A Polícia Civil do Paraná concluiu que a morte de José Teixeira da Silva, de 77 anos, foi um homicídio meticulosamente planejado por sua própria família. O idoso, que estava acamado e dependia de cuidados constantes, foi assassinado na madrugada de 22 de agosto em Bandeirantes, no Norte do estado. O crime teve como motivação exclusiva a ganância pelo patrimônio da vítima e a relação extraconjugal da esposa.

Investigação desmente versão de latrocínio

Inicialmente, o caso foi tratado como roubo seguido de morte, conhecido como latrocínio.

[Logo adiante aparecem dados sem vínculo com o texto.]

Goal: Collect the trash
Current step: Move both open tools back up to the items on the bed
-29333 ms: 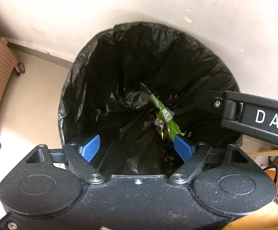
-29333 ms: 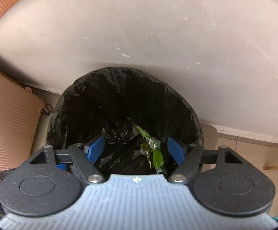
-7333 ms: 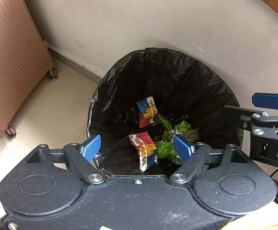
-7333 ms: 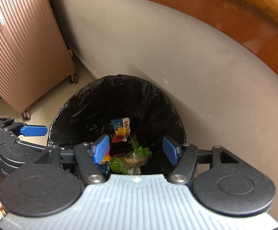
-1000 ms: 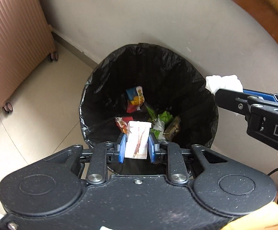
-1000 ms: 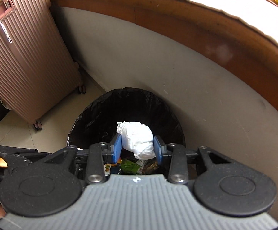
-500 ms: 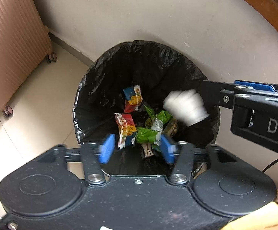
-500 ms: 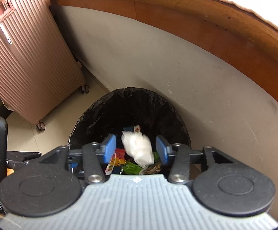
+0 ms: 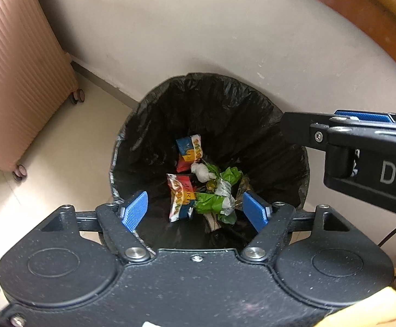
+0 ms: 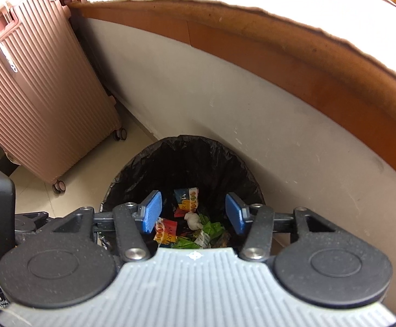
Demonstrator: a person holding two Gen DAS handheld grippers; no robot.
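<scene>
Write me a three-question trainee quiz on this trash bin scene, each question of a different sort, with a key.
1. True or false: the left gripper holds a wrapper between its pads.
2. Multiple choice: where does the crumpled white tissue lie? A) on the floor beside the bin B) inside the black bin bag among the wrappers C) between the right gripper's pads
3. Fill in: the thing standing on wheels left of the bin is a pink ____.

Key: 1 false, both grippers' jaws have just been opening and nothing is between them; 2 B; 3 suitcase.
</scene>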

A companheira da vítima, identificada como Valquíria Sandoval, relatou às autoridades que criminosos invadiram a residência, mataram o idoso na cama e fugiram levando o veículo e uma quantia em dinheiro. No entanto, as autoridades apontaram diversas contradições nos depoimentos prestados por ela.

A perícia e os investigadores notaram que a dinâmica apresentada não condizia com a realidade. Entre as inconsistências estavam a facilidade de acesso à casa, alterações no valor supostamente roubado e a postura suspeita da mulher durante a ocorrência.

Dinâmica do assassinato e envolvimento da família

Segundo o inquérito policial finalizado nesta segunda-feira (31), Valquíria contou com a ajuda de seu amante, Anderson Justino Estevão, para executar o plano criminoso que vinha sendo urdido há cerca de um mês. Na noite do crime, a esposa facilitou a entrada do amante na residência, entregou a arma de fogo e se afastou. Após disparar contra o idoso, Anderson fugiu levando o carro da vítima para ocultar vestígios.

A filha do casal, Amanda Sandoval Teixeira da Silva, também foi responsabilizada. De acordo com as investigações, ela tinha pleno conhecimento do plano macabro, mas omitiu-se de qualquer atitude para evitar o crime, além de ter apagado o histórico de mensagens do celular para dificultar o trabalho da polícia.

Motivação financeira e indiciamentos

Para tentar justificar o ato criminoso perante as autoridades, esposa e filha alegaram que sofriam maus-tratos e que o idoso havia recusado ajuda financeira para o tratamento médico de Amanda. Contudo, depoimentos de familiares e documentos comprovaram que a vítima sempre garantiu excelente qualidade de vida e custeou integralmente o tratamento de esclerose múltipla da filha.

Diante das provas coletadas, Valquíria e Anderson foram indiciados por homicídio qualificado, fraude processual, comunicação falsa de crime e posse irregular de arma de fogo. Amanda responderá por homicídio qualificado e fraude processual decorrente da destruição de provas digitais. A defesa dos investigados questiona a condução dos interrogatórios e alega cerceamento de direitos na fase policial.